§ **Work required**: Return the data exactly, but only from the line containing "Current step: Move" through its last line.

§ **Supplied material**:
________________________

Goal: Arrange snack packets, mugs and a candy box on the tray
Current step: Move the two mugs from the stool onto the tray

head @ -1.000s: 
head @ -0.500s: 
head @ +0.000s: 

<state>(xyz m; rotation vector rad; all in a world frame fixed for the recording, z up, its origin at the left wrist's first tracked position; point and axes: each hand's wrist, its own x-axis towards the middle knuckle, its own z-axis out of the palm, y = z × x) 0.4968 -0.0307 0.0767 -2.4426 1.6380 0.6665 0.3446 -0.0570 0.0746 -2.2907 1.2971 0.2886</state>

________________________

§ **Exercise result**:
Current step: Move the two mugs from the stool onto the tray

head @ -1.000s: 
head @ -0.500s: 
head @ +0.000s: 

<state>(xyz m; rotation vector rad; all in a world frame fixed for the recording, z up, its origin at the left wrist's first tracked position; point and axes: each hand's wrist, its own x-axis towards the middle knuckle, its own z-axis out of the palm, y = z × x) 0.4968 -0.0307 0.0767 -2.4426 1.6380 0.6665 0.3446 -0.0570 0.0746 -2.2907 1.2971 0.2886</state>

Nothing else belongs to the answer.